If you choose a basepoint of the disc and a local section there, you can employ analytic continuation to interpret a multivalued holomorphic function as a holomorphic function on the universal cover of the disc, i.e., (some open subset of) the complex upper half plane. If you have a formula in terms of the coordinate $x$, you can replace all appearances of $x$ with $e^{2 \pi i z}$. For example, $x^\lambda$ on the disc becomes $e^{2 \pi i \lambda z}$ on the upper half plane. You will end up with an ambiguity of lift given by maps $z \mapsto z+n$ for integers $n$.

Edit: I just realized that I hadn't answered the title question. We define a multivalued holomorphic function on a pointed connected complex manifold $(X,x)$ (such as an open punctured disc with a distinguished point) to be a regular function on the pointed universal covering space $(\widetilde{X},\widetilde{x})$. The set of multivalued functions then forms an augmented commutative ring under pointwise operations. This definition generalizes to pointed connected complex analytic spaces.

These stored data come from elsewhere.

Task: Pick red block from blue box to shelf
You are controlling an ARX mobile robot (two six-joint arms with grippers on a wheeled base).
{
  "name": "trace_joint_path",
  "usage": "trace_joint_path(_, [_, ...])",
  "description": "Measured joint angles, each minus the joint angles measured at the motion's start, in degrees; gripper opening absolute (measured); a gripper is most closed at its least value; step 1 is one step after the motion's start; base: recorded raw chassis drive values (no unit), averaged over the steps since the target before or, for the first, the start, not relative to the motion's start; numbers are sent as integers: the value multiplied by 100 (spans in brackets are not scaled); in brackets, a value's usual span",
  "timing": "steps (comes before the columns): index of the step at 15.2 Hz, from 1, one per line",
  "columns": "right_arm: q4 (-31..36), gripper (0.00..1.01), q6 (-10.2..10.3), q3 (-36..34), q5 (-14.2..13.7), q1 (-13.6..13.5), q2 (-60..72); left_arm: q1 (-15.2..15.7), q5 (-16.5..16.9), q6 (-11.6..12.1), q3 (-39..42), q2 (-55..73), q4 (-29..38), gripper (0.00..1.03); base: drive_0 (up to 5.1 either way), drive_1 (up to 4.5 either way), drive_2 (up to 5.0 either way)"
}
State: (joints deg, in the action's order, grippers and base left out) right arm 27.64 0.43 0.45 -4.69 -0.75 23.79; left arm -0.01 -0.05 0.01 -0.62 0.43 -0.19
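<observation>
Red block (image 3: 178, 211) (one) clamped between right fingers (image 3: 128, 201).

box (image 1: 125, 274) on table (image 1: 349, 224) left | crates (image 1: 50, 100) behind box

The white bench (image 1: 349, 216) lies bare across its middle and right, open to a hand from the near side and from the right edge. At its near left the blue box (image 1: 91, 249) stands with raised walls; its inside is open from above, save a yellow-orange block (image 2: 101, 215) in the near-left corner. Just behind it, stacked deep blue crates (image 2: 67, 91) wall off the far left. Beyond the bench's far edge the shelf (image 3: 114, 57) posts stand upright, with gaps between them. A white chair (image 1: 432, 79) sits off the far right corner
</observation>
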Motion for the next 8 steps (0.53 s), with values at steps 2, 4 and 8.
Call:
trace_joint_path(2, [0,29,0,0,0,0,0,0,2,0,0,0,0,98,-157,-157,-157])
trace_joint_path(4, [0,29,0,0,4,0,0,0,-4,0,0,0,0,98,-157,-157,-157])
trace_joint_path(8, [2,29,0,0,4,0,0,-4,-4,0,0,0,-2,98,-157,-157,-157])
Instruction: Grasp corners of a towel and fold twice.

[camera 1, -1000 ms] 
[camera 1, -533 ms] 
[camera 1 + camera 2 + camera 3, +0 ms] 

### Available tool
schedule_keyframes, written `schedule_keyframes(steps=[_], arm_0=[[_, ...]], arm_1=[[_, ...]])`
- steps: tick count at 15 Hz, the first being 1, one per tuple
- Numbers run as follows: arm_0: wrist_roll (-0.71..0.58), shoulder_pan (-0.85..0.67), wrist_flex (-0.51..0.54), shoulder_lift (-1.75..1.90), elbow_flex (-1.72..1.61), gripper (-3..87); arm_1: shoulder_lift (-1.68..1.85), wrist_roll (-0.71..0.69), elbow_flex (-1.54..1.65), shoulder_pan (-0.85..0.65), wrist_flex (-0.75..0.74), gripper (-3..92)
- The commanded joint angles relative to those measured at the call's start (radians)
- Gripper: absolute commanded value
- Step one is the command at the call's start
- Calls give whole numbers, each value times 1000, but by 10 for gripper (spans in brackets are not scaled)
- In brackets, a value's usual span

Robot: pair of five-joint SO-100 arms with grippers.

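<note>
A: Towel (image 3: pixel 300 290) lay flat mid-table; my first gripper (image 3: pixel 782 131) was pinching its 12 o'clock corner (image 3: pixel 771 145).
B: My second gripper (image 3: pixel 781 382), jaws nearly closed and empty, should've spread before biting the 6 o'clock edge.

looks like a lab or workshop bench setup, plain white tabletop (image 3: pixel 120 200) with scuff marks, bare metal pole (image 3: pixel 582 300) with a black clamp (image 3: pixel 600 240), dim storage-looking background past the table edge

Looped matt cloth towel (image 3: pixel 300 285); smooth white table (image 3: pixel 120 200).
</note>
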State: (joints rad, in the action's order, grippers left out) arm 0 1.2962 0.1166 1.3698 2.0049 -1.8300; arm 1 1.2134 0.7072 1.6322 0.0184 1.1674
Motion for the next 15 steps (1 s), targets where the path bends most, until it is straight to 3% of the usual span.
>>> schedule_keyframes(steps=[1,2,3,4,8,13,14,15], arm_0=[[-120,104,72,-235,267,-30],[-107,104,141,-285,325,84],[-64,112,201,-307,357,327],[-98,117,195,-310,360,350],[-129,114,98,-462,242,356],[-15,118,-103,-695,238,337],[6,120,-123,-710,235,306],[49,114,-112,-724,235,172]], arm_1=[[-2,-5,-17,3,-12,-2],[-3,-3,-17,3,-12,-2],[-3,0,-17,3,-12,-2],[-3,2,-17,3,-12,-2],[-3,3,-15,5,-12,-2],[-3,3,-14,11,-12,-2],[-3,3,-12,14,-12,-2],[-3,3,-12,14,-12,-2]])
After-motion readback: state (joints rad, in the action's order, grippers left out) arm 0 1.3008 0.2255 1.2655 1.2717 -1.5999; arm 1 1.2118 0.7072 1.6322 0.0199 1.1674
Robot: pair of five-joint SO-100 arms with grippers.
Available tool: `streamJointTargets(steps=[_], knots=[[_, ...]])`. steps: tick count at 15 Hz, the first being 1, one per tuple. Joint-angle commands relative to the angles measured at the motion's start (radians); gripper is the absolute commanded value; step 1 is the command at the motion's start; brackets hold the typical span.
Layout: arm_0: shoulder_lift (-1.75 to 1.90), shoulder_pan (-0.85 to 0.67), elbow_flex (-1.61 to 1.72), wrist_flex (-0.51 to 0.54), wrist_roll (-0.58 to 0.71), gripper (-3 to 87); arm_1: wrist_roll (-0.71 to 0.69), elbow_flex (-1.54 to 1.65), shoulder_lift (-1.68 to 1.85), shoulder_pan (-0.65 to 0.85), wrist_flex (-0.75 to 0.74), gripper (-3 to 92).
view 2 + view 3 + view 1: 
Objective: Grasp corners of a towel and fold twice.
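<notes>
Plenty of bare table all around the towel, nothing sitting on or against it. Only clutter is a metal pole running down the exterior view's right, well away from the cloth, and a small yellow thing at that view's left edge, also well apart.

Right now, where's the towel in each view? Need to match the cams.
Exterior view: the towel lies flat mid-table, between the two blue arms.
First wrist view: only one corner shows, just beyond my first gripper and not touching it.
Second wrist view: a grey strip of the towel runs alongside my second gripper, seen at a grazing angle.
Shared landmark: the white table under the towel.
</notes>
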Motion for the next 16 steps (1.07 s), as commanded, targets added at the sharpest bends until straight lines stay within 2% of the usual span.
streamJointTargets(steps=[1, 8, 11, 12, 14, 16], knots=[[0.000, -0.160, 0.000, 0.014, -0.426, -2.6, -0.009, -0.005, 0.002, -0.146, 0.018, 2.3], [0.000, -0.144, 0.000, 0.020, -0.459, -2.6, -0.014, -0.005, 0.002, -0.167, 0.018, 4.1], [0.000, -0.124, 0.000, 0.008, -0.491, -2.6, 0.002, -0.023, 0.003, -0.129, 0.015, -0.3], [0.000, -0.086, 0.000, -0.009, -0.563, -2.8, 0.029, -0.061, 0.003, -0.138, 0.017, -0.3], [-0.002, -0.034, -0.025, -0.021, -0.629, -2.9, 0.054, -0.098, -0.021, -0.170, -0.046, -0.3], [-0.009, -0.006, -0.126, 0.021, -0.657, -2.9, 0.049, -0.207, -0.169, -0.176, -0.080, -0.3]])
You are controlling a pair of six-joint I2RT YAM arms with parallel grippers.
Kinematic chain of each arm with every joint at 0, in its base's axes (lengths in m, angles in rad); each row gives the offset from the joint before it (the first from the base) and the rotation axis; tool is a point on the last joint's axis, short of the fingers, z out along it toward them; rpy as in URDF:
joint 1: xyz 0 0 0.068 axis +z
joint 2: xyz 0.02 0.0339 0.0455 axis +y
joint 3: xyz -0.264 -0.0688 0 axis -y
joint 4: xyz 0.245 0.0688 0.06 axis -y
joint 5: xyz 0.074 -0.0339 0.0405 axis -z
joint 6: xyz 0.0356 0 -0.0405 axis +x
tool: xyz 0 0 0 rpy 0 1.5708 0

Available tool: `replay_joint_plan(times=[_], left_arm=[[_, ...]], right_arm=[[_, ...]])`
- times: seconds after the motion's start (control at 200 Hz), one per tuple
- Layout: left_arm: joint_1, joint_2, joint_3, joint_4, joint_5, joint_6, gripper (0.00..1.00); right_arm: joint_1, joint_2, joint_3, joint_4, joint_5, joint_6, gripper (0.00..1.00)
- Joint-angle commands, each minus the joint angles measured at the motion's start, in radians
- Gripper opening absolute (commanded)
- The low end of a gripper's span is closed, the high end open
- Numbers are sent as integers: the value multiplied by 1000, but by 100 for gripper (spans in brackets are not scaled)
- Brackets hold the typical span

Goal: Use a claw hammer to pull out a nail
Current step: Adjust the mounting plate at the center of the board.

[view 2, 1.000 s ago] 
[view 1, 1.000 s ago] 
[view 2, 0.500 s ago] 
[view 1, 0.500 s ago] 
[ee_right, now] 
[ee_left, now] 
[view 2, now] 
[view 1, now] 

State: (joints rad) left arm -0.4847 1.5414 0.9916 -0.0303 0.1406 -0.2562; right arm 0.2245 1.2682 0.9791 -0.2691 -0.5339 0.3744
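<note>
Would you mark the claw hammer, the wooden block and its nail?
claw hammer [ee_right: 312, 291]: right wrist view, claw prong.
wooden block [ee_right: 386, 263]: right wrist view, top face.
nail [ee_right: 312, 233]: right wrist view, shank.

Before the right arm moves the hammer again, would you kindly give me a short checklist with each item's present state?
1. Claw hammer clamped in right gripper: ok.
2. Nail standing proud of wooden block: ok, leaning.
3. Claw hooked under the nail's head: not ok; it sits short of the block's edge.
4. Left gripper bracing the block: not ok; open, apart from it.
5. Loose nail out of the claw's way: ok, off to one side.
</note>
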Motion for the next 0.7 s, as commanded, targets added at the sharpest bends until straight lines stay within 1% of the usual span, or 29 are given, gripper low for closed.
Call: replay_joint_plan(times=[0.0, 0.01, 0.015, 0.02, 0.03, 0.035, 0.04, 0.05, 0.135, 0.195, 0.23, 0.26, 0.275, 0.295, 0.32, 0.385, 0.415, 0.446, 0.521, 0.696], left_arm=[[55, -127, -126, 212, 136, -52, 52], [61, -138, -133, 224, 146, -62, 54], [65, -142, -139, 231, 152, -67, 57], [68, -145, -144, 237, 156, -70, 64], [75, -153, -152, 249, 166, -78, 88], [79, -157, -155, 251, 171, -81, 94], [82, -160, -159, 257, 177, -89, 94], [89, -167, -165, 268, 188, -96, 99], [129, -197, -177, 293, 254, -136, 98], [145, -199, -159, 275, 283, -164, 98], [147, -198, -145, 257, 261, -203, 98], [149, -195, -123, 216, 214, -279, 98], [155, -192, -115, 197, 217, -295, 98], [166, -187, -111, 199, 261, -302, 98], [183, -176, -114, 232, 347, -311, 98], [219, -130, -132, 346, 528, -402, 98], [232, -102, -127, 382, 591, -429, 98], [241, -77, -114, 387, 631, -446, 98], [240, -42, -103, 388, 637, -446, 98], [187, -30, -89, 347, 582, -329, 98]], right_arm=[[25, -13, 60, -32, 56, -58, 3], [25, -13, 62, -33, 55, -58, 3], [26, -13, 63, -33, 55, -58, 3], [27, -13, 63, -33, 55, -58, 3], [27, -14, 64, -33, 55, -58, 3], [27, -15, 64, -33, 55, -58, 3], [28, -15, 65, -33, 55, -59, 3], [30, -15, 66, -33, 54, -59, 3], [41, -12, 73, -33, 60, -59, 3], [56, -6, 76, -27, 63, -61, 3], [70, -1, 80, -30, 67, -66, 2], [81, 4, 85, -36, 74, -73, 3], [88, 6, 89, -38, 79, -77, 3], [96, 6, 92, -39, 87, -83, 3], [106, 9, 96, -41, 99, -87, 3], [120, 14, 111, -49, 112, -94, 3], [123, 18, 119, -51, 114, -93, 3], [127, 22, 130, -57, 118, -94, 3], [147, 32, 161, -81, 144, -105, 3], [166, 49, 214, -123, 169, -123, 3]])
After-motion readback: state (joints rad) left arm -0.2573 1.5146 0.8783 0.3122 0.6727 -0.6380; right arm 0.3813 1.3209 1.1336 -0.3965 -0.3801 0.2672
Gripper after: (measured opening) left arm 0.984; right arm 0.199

You might ask: What if I don't want a basepoint? In that case, "universal covers" are not canonical (as Theo mentioned in the comments to Mariano's answer), and even if you fix a cover $\widetilde{X} \to X$, there is no canonical choice of lift of a locally defined function to $\widetilde{X}$. Often in practice, you will not see a basepoint specified, but you might find people using the equivalent technique of choosing a preferred simply connected neighborhood (e.g., the complement of negative reals in $\mathbb{C} \setminus \{0\}$ when working with logarithms). In this case, it is essential that you specify a distinguished preimage of that neighborhood in $\widetilde{X}$ in order to get a well-defined ring structure on locally defined functions.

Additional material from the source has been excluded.